Tree-based Focused Web Crawling with Reinforcement Learning
Andreas Kontogiannis, Dimitrios Kelesis, Vasilis Pollatos, George Giannakopoulos, Georgios Paliouras

TL;DR
This paper introduces TRES, a reinforcement learning framework for focused web crawling that maximizes relevant page and domain discovery efficiently by modeling the problem as an MDP and employing a novel tree-based sampling algorithm.
Contribution
The paper presents TRES, a new RL-based focused crawling approach with a tree-frontier sampling algorithm, modeling the task as an MDP for improved efficiency and effectiveness.
Findings
TRES outperforms state-of-the-art methods in harvest rate and relevant domain retrieval.
It significantly reduces the number of URLs evaluated per crawling step.
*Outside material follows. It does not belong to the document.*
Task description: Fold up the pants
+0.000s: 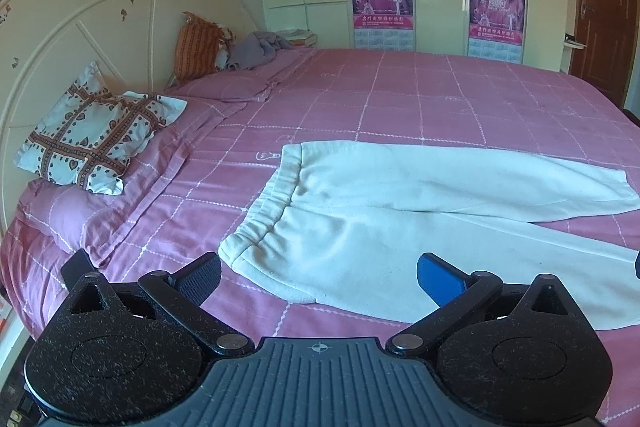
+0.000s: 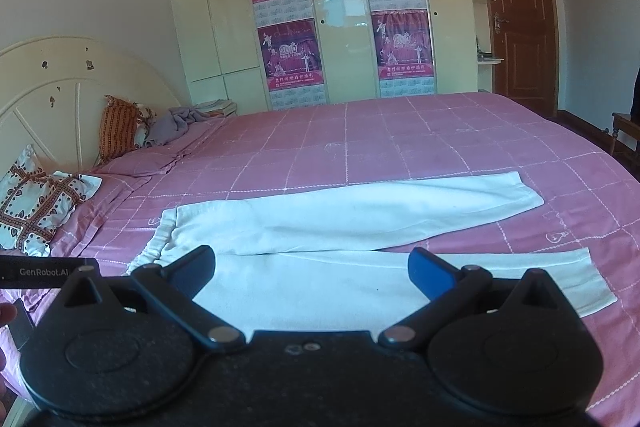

TRES demonstrates provable efficiency in large state and action spaces.
Abstract
A focused crawler aims at discovering as many web pages and web sites relevant to a target topic as possible, while avoiding irrelevant ones. Reinforcement Learning (RL) has been a promising direction for optimizing focused crawling, because RL can naturally optimize the long-term profit of discovering relevant web locations within the context of a reward. In this paper, we propose TRES, a novel RL-empowered framework for focused crawling that aims at maximizing both the number of relevant web pages (aka \textit{harvest rate}) and the number of relevant web sites (\textit{domains}). We model the focused crawling problem as a novel Markov Decision Process (MDP), which the RL agent aims to solve by determining an optimal crawling strategy. To overcome the computational infeasibility of exhaustively searching for the best action at each time step, we propose Tree-Frontier, a provably…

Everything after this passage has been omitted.